The advent of cryptocurrencies, and in particular the substantial gains that are associated with investments in cryptocurrencies, caught the attention and interest of the world – and not least of all, that of the taxman. Because where money abounds, tax is normally to be collected. Sars recently issued a statement explaining its views on the tax treatment of cryptocurrencies.
In summary, Sars states that cryptocurrencies are not to be treated as currency for tax purposes, and that the normal tax principles should apply to cryptocurrencies as if they are intangible assets. The reasons provided by Sars for the view above are that (a) cryptocurrencies are not official South African tender and (b) are also not widely used and accepted in South Africa as a medium of payment or exchange. The Sars view, and more specifically the basis for the Sars view, as to why cryptocurrencies are not tantamount to currency appears unscientific and potentially wrong.
The importance of the classification as currency or intangible asset Currency is not an asset for Capital Gains Tax (CGT) purposes, and as such, not susceptible to CGT upon disposal. Consequently, if cryptocurrency is currency, any capital gains upon disposal will escape the CGT net.
In contrast, intangible assets are, in principle, subject to CGT (or income tax). Special tax rules apply to foreign currency gains and losses on “exchange items”. Generally speaking, these gains are taxed or losses are deductible, on an annual basis (and even if they are unrealised), except in the hands of non-trading trusts and natural persons.

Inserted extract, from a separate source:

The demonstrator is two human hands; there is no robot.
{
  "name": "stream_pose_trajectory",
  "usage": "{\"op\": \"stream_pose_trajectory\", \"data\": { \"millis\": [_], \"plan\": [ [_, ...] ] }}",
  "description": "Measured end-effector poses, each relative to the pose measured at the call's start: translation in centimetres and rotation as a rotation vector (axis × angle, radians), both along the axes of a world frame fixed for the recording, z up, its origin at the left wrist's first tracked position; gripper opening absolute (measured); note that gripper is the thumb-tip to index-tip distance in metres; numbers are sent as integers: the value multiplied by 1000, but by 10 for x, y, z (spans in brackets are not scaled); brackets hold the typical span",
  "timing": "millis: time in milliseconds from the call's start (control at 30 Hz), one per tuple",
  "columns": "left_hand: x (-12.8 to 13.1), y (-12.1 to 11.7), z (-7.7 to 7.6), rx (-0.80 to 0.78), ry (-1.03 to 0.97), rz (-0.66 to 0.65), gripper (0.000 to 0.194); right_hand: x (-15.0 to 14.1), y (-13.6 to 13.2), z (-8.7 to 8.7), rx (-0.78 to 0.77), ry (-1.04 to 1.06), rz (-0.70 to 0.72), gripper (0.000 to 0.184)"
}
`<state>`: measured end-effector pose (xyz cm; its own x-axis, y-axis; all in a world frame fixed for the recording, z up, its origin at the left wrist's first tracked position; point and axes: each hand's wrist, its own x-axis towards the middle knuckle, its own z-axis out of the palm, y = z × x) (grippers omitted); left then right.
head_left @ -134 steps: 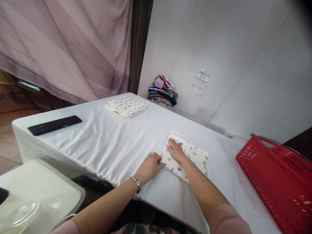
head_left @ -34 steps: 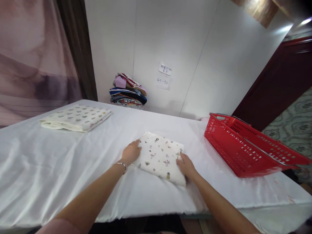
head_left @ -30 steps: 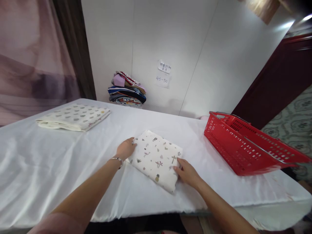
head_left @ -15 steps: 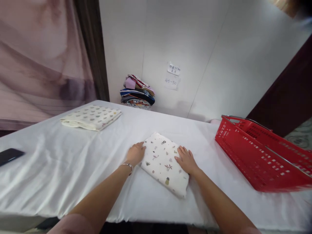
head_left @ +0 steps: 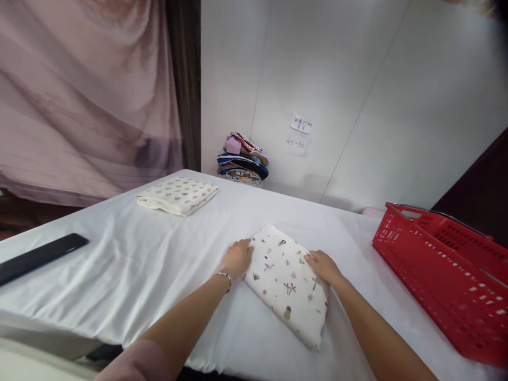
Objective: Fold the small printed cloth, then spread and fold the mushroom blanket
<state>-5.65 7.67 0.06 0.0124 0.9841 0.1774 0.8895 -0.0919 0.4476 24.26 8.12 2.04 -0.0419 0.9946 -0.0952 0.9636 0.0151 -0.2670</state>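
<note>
While a flat black slab [head_left: 43, 256] lies at the far left of the white-draped bench [head_left: 151, 286], a folded cream cloth with grey motifs [head_left: 178, 196] rests farther back, beyond it to the right. Next comes the left hand [head_left: 237, 258], a silver bracelet [head_left: 226, 279] at its wrist, its fingers close together against the left edge of a folded white printed cloth [head_left: 289, 286]; whether they pinch it, I cannot tell. This printed cloth lies on the bench between the hands, its long axis slanting from far left to near right, the pineapple's crown pointing away from the person. It looks smooth on top, scattered with palms, a pink flamingo and small plants. The right hand [head_left: 322, 266] bends its fingers over the right edge; its grip is unclear. Rightmost stands a red perforated basket [head_left: 440, 286].
</note>
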Motion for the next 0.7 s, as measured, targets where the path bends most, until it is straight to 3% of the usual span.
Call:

A unit of (foreign) currency is an “exchange item” and thus, potentially, subject to these rules. If, however, cryptocurrencies are not currency, these rules will not apply. Capital or revenue nature of gains upon disposal of cryptocurrencies Sars indicated that the normal tax rules apply to categorise cryptocurrencies as trading stock or capital assets. Given the Sars preference to classify cryptocurrencies as intangible assets, and thus similar to shares in a company, a plethora of tax legislation may ensue to solve disputes about whether a cryptocurrency investment was held on capital or revenue account. Read more from moneyweb.co.za…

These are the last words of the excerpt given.